1. Позаботься, пожалуйста о нашем Цицероне[349]. Мне кажется, что я болею вместе с ним.
2. «Государственное устройство Пеллены» было у меня в руках. Клянусь тебе, я нагромоздил у своих ног целую гору[350] из произведений Дикеарха[351]. Вот великий человек! У него можно научиться много большему, нежели у Процилия. «Государственное устройство Коринфа» и «Афин», мне думается, у меня есть в Риме. Говорю тебе, прочти; уверяю тебя, это удивительный муж. Будь Герод[352] человеком, он предпочел бы читать его, вместо того, чтобы написать хотя бы одну букву самому. В меня он метнул посланием, а с тобой, как вижу, схватился врукопашную. Я предпочел бы участвовать в заговоре, вместо того чтобы противодействовать ему, если бы предполагал, что мне придется его слушать.
3. Насчет куколя ты не в своем уме, за вино хвалю[353].
Но послушай: видишь ты, что календы наступают, а Антония нет[354]? Судей заставляют собираться? Ведь мне сообщают, что Нигидий[355] грозит на народных сходках привлечь к ответственности всякого судью, который не явится. Все же, если ты услышишь что-нибудь о приезде Антония, пожалуйста, напиши мне, а так как ты не приезжаешь сюда, то во всяком случае приходи ко мне обедать[356] в канун календ. Не вздумай поступить иначе. Береги здоровье.
XXIX. Титу Помпонию Аттику, возвращающемуся в Рим
[Att., II, 3]
Рим, декабрь 60 г.
1. Прежде всего, как мне кажется, благая весть: Валерий оправдан; его защищал Гортенсий. Этот суд считают уступкой сыну Авла[357]. Я подозреваю, что и Эпикрат[358], как ты пишешь, распустился: мне в самом деле не нравились его сапоги и натертые мелом повязки. В чем здесь дело, узнаю после твоего приезда.
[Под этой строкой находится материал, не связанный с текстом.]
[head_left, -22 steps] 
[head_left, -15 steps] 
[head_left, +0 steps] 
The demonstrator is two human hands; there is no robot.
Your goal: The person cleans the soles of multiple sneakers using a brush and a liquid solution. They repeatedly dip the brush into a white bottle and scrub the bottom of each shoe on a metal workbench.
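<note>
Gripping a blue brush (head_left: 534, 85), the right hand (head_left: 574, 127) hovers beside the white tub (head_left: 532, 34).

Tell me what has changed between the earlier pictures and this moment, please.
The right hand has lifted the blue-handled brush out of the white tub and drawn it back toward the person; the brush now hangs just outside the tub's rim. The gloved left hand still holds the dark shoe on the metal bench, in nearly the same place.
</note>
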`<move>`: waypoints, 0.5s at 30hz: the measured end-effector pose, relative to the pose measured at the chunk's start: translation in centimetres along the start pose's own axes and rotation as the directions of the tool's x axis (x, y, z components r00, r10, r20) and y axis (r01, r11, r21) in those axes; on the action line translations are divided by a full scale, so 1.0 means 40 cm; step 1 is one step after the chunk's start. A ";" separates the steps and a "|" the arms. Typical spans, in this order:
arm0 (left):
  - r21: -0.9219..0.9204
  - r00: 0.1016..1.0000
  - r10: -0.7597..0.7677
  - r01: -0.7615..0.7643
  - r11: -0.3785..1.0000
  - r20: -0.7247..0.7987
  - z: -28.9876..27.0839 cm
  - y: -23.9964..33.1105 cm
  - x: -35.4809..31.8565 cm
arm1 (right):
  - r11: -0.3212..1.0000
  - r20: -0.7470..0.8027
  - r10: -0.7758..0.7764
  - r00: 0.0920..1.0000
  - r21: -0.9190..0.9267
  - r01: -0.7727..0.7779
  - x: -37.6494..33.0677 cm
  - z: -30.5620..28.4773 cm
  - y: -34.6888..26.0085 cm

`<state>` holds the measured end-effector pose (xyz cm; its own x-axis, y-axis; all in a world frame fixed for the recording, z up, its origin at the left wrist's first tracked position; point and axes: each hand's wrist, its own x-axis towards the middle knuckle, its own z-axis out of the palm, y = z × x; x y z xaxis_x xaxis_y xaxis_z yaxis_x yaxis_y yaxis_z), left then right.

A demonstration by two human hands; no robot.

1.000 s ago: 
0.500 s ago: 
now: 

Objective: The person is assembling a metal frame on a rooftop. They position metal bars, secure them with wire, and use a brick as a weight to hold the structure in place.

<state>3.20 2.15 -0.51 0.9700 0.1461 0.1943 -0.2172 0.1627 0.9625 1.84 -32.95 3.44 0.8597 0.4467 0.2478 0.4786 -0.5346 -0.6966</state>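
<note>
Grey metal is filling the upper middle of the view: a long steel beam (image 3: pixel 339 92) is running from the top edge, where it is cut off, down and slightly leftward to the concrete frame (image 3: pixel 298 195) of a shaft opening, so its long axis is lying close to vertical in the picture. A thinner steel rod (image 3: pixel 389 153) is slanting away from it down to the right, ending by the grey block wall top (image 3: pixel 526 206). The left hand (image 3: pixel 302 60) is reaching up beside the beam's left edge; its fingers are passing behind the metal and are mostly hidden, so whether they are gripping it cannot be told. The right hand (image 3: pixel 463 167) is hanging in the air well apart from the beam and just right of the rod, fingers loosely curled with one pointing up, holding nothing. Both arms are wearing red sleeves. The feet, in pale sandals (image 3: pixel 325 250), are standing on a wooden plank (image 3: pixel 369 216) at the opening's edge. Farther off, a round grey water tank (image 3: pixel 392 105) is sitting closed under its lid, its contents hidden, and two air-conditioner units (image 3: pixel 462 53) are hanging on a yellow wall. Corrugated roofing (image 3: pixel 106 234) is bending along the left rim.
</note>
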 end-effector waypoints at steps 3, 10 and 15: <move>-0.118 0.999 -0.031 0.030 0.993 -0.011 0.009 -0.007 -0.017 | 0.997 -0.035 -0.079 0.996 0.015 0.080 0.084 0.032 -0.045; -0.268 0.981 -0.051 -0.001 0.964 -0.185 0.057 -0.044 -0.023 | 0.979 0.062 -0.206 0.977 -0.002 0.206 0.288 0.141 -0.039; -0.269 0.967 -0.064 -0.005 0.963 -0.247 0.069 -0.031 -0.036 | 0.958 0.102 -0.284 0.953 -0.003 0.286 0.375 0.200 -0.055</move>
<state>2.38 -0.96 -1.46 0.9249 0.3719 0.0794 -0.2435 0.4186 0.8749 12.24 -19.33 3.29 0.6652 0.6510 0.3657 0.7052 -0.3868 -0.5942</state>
2. Ты недоволен тем, что окна узки. Знай: ты порицаешь «Воспитание Кира»[359], ибо когда я там говорил то же, то Кир уверял меня, что через широкие отверстия вид на сады не так приятен. И в самом деле, возьмем точку зрения α, рассматриваемый предмет β, γ, лучи δ и т.д. Остальное ты ведь принимаешь. Ибо если бы мы видели вследствие попадания образов в глаз, то образы сильно страдали бы в узких проемах. А теперь это истечение лучей происходит прекрасно[360]. Если ты будешь недоволен прочим, я не стану молчать, если только это не будет в таком роде, что его удастся исправить без издержек.
3. Теперь перехожу к январю месяцу и к устоям своей политики, в которой, следуя Сократу, нужно ставить вопрос о каждом из двух, но в конце концов, по обыкновению его последователей, о предпочтительном. Дело это, без сомнения, требует большого размышления, так как либо надо мужественно противиться земельному закону, а с этим сопряжена некоторая борьба, хотя и полная славы, либо бездействовать, что равносильно удалению в Солоний или Анций[361], либо способствовать принятию этого закона, чего Цезарь, как говорят, так от меня ждет, что даже не сомневается в этом. Ведь у меня побывал Корнелий; я говорю о Бальбе[362], друге Цезаря. Он утверждал, что Цезарь намерен во всем следовать советам моим и Помпея и приложит старания к тому, чтобы Красс сблизился с Помпеем.
4. Вот суть дела: мой тесный союз с Помпеем, а если захочу, то и с Цезарем, восстановление хороших отношений с врагами, мир с толпой, спокойная старость. Но меня смущает то заключение[363], которое содержится в третьей книге[364].
Но своему ты пути, что в юности ранней ты выбрал
И что доныне держал столь доблестно, смело как консул,
Верен останься; умножь хвалу ты и славу у честных.
Так как сама Каллиопа предписала мне это в той книге, где много написано по-аристократически, я думаю, не следует сомневаться, что для меня всегда будет
Знаменье лучшее всех — за отечество храбро сражаться[365].
Но отложим это до наших прогулок в день Компиталий[366]. Помни о кануне Компиталий. Я велю натопить баню. Теренция приглашает Помпонию. Мы пригласим мать. Захвати для меня из книг брата Квинта сочинение Феофраста «О честолюбии»[367].